◆ **THE TASK**
With the pictures omitted, print exactly the lines below, from the one containing "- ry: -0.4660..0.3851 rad" through the one containing "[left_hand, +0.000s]", and nothing else.

[Data excerpts]
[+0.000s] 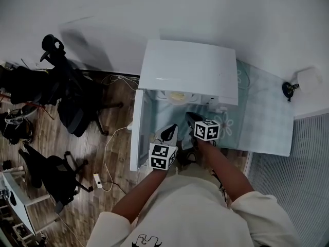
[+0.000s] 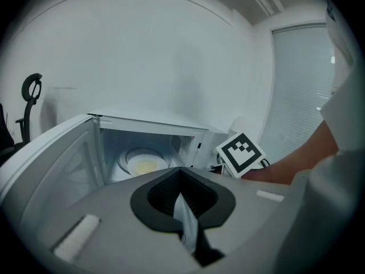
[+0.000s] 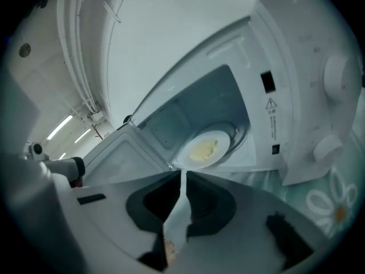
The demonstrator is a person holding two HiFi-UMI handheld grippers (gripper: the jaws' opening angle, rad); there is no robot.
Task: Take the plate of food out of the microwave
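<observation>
White round plate of yellow food (image 3: 203, 149) in open white microwave (image 1: 187, 68); left gripper (image 2: 181, 170), right gripper (image 3: 183, 173) closed, empty; a one-sided rim pinch may tip it.

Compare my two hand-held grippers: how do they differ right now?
The right hand-held gripper reaches nearer the microwave; the left hand-held gripper hangs back beside the open door. The right one's view shows the plate tilted; the left one's shows it level. Both are shut and empty.
</observation>
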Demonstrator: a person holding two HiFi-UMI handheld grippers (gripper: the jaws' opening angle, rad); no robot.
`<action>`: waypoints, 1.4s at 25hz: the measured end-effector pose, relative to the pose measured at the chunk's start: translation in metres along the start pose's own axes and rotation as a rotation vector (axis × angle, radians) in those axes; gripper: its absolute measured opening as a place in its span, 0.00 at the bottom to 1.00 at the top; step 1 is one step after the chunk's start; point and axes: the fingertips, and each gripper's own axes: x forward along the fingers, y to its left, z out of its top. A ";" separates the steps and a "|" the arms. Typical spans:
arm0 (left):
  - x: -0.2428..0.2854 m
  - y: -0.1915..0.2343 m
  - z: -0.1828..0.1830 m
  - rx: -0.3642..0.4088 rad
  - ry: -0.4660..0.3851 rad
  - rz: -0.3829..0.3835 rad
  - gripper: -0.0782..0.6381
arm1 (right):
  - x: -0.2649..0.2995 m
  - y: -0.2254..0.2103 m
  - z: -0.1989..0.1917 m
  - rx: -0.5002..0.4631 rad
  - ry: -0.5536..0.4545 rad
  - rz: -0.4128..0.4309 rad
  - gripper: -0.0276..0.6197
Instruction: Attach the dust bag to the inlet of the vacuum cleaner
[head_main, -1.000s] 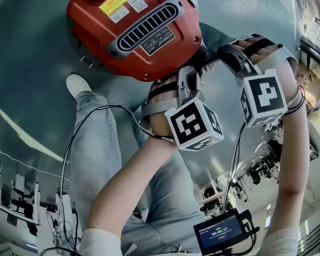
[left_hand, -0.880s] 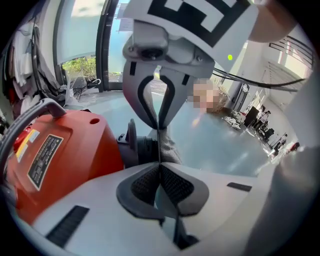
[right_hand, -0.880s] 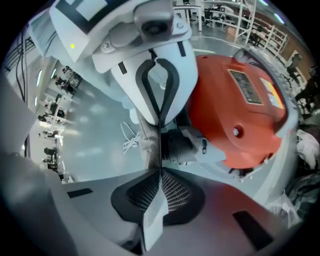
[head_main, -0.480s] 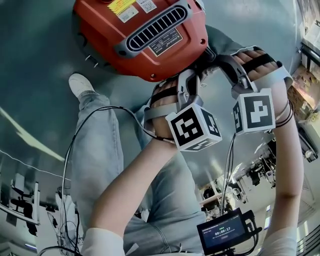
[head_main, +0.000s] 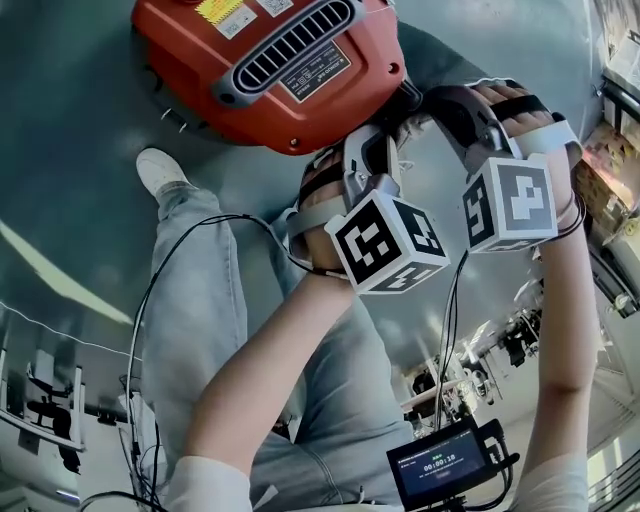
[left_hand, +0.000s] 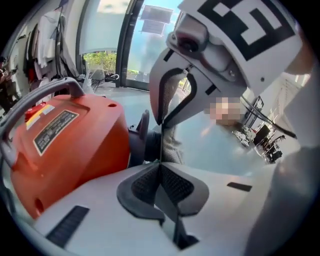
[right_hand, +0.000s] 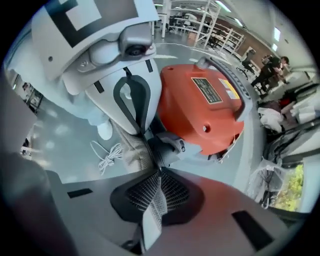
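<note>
The red vacuum cleaner (head_main: 270, 70) lies on the grey floor at the top of the head view. Both grippers meet at its lower right edge. The dark inlet port (right_hand: 167, 147) sticks out of the red body (right_hand: 205, 110). The beige mesh dust bag (right_hand: 134, 150) hangs beside that port. My right gripper (right_hand: 160, 175) is shut on the bag's cloth, which runs between its pads. My left gripper (left_hand: 160, 167) is shut on the same cloth (left_hand: 172, 145) next to the inlet (left_hand: 142, 137). In the head view the bag is mostly hidden behind the left gripper (head_main: 375, 140) and right gripper (head_main: 415, 105).
A person's jeans leg and white shoe (head_main: 160, 170) stand just left of the grippers. A coiled white cord (right_hand: 107, 152) lies on the floor near the vacuum. A small screen (head_main: 440, 465) hangs low at the front. Shelving and people stand far behind.
The right gripper has rolled and come a little closer to the left one at the vacuum's edge. Both stay shut on the cloth.
</note>
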 end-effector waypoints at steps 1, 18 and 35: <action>-0.002 0.000 0.004 -0.008 0.004 -0.003 0.12 | 0.003 0.000 -0.004 0.023 -0.007 0.003 0.06; -0.081 0.024 0.001 0.061 -0.145 -0.182 0.12 | -0.085 -0.015 -0.021 1.111 -0.418 -0.449 0.15; -0.229 -0.003 0.063 0.237 -0.239 -0.318 0.12 | -0.231 0.039 0.058 1.587 -1.010 -0.661 0.14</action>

◆ **RESPONSE TO THIS TASK**
  - ry: -0.4660..0.3851 rad
  - rz: -0.3829..0.3835 rad
  - gripper: -0.0782..0.6381
arm1 (right):
  - x: -0.2649..0.2995 m
  - y: -0.2254..0.2103 m
  - z: -0.1989..0.1917 m
  - rx: -0.5002..0.4631 rad
  - ry: -0.5536..0.4545 rad
  - rz: -0.4128..0.4309 rad
  - gripper: -0.0276..0.6197
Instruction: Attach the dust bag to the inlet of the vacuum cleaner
[head_main, -1.000s] 
[left_hand, -0.880s] 
[right_hand, -0.880s] 
[head_main, -0.480s] 
[head_main, +0.000s] 
[left_hand, +0.000s] 

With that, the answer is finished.